Among the most reliable indicators for abandoned places were early spring-flowering plants that were propagated by the earliest settlers and their descendents: Vinca major (large-leaved) and Vinca minor (small-leaved), also called periwinkle, were planted in yards, gardens, and cemeteries as groundcover.
Forsythia — still called “yaller-bells” by some old-timers — has prospered both with and without human care. Different species and varieties have interbred to such an extent through the years that it’s virtually impossible, for me at least, to tell one from the other with certainty. This, however, doesn’t particularly bother me as I can thoroughly enjoy a stand of forsythia without knowing its taxonomic status.
Mountain folks were — and still are — fond of daffodils. There is, after all, almost nothing more attractive in early spring than a stand of daffodils waving in a gentle breeze. But as with forsythia, distinguishing species and subspecies is tricky. It seems that every plant book has a different “template” for distinguishing between daffodils and closely related species like narcissus, jonquil, or buttercup.
To my way of thinking, all of them can be correctly called daffodils. Those with dark, rounded leaves I designate as jonquils. Those with flattened leaves I think of as narcissi (the plural of narcissus). But if it’s a great big butter-yellow daffodil-like plant with flattened leaves, I also think of that as a buttercup. If these categories don’t suit you, feel free to devise your own.
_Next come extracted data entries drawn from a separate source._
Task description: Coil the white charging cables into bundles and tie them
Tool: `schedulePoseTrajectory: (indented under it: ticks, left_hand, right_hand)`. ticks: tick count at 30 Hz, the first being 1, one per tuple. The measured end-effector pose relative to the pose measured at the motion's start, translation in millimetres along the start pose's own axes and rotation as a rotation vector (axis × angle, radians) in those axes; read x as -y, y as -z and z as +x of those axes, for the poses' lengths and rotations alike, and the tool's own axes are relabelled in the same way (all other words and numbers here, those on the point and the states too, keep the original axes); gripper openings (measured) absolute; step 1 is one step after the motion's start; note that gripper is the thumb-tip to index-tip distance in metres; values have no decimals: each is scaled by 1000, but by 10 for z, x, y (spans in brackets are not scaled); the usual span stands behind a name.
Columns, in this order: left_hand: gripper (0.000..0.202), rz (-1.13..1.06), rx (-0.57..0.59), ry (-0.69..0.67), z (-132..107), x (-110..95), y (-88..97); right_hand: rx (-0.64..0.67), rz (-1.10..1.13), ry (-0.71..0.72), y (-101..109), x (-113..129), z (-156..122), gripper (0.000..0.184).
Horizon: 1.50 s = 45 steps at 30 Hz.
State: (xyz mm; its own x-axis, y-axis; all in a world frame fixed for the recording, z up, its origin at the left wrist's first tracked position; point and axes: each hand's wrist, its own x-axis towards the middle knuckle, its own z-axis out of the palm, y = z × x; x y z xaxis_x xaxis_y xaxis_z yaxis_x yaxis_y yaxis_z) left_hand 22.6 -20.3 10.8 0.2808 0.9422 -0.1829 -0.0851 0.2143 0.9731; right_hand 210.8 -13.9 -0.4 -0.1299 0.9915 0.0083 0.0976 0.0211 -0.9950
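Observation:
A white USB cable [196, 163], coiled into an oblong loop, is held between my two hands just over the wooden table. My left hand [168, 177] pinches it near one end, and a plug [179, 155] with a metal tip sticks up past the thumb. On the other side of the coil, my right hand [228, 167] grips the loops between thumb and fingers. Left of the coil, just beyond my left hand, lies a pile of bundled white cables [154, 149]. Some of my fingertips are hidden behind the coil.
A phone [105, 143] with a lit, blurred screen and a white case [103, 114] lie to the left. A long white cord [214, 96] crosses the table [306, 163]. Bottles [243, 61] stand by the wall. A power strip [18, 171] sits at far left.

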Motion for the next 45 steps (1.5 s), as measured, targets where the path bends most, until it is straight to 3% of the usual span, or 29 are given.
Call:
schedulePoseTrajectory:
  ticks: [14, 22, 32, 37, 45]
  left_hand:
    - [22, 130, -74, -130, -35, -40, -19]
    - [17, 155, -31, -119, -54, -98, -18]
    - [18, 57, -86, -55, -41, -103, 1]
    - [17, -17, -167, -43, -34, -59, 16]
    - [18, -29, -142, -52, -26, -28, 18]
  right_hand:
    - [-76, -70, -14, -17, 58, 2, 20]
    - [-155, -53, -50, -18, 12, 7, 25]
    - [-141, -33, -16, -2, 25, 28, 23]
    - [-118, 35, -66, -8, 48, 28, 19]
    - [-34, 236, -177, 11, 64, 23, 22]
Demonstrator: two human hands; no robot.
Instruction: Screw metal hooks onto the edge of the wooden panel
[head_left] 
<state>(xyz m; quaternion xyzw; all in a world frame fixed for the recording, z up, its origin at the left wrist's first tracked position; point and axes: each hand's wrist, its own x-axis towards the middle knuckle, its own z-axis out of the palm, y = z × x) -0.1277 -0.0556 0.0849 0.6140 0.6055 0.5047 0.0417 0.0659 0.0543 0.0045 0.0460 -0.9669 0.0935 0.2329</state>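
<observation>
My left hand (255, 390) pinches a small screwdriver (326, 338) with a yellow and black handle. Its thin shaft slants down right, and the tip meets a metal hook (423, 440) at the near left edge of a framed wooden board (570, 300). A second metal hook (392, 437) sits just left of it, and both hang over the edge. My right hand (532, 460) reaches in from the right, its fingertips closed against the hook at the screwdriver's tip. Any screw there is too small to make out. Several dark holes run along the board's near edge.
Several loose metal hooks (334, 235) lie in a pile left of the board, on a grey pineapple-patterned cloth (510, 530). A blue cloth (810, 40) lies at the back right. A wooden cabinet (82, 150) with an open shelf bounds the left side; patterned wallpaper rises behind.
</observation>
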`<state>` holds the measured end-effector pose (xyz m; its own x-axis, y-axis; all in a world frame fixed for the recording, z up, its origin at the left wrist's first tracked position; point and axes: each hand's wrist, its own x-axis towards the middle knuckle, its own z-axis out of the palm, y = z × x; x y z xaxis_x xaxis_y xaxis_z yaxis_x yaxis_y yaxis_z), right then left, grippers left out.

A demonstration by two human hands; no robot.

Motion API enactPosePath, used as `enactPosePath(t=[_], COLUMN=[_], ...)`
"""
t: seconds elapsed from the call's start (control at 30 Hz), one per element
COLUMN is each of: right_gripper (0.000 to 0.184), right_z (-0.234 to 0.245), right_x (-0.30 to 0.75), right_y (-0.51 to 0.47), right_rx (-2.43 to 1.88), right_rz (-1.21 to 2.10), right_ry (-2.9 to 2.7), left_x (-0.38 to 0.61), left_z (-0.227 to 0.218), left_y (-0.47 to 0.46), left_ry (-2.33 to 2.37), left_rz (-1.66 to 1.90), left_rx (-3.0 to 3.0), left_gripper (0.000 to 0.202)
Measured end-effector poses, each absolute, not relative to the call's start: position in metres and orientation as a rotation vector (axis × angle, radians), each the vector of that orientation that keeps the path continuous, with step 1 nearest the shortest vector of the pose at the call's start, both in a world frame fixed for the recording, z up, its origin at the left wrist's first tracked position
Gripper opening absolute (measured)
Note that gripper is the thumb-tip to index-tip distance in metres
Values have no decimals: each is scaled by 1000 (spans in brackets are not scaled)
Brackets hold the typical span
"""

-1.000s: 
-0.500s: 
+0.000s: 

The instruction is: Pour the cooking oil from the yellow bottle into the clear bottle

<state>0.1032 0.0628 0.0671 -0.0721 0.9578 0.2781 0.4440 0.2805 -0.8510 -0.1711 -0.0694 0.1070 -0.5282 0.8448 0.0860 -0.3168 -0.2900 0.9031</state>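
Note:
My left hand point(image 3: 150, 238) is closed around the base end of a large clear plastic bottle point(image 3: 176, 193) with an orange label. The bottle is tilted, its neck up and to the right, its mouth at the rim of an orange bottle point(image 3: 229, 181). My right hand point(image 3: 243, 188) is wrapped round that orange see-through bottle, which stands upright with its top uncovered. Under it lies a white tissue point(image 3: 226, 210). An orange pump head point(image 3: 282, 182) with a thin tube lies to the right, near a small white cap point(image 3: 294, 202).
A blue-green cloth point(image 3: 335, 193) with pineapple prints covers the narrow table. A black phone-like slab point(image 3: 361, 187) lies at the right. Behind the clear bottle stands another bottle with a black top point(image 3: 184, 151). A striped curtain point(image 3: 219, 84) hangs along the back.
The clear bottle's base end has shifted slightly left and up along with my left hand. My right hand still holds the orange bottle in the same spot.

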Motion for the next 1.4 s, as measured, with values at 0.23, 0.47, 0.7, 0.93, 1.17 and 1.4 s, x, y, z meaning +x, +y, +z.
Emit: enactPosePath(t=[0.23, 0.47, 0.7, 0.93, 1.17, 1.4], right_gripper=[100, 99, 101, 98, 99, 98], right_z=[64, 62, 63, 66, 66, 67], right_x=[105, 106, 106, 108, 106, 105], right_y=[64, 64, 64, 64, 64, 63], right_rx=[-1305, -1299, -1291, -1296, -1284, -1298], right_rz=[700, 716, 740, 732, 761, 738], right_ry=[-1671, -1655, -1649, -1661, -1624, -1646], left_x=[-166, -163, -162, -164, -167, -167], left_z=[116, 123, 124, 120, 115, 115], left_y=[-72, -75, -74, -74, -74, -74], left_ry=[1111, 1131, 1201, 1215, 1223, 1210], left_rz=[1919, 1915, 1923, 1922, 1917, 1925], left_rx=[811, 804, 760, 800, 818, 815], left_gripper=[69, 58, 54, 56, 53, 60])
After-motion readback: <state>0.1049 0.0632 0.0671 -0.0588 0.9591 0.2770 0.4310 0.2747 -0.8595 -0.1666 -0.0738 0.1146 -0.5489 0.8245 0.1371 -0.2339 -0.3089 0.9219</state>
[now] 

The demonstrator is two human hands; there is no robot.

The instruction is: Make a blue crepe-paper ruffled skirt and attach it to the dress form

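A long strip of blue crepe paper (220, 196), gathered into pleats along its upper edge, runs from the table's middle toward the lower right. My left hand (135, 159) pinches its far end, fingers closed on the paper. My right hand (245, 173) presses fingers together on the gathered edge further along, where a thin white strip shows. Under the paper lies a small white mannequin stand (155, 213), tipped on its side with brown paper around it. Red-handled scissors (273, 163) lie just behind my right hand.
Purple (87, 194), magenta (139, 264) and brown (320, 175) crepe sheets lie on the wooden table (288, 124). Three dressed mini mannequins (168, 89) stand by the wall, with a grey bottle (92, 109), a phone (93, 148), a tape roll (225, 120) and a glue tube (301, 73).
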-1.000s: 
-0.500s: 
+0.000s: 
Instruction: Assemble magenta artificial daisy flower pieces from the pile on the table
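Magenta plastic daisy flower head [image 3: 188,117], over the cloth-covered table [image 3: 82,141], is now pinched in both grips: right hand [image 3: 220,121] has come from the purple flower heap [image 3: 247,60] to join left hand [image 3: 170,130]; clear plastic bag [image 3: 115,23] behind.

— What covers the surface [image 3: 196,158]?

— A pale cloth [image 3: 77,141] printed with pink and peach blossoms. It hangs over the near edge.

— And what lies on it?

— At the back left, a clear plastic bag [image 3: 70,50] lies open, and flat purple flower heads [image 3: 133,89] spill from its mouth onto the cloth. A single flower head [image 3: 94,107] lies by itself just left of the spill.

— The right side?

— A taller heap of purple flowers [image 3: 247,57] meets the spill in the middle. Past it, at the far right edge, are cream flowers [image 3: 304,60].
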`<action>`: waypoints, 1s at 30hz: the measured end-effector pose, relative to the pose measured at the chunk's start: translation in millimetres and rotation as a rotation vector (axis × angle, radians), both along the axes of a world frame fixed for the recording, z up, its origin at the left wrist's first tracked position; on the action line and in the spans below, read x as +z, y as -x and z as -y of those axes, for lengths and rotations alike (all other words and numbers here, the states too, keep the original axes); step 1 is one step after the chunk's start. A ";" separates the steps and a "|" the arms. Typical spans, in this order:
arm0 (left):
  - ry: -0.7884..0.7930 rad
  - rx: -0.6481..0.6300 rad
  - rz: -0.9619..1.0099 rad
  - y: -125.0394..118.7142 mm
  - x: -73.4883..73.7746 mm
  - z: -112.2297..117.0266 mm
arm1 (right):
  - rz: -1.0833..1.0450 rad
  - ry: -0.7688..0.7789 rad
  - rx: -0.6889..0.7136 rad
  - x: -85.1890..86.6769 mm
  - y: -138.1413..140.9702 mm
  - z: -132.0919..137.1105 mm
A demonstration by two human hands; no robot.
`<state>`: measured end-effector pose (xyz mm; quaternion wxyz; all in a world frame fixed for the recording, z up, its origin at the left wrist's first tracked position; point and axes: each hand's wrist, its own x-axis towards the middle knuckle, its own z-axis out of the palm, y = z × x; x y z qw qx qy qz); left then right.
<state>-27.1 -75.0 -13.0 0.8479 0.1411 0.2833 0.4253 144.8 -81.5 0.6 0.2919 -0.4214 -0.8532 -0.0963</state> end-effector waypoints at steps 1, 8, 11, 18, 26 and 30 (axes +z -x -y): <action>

The genus Narcissus — to which all of the above belong — is a member of the Amaryllis family. The word narcissus is derived from the Greek word “narke,” meaning numbness or stupor. Some attribute the naming of the flower to its narcotic fragrance while others contend that it is associated with the poisonous nature of the leaves and bulbs, a defense against grazing animals and underground rodents.
Related Items
Those with children herbage-devouring pets need to be reminded of just how potent these poisons can be. According to the volume Common Poisonous Plants and Mushrooms of North America (Timber Press, 1991) by Nancy J. Turner and Adam F. Szczawinski, “The entire plant, particularly the bulbs, contain toxic alkaloids … and a glycoside. These cause dizziness, abdominal pain, nausea, vomiting, and sometimes diarrhea. Trembling, convulsions, and death may occur if large quantities are consumed, but usually recovery occurs within a few hours.”
Most Narcissus species are natives of southern France, Spain, northern Africa and the surrounding Mediterranean areas. But various species of Narcissus have been cultivated for hundreds, even thousands, of years, so that they reached the northern European mainland and the British Isles early on.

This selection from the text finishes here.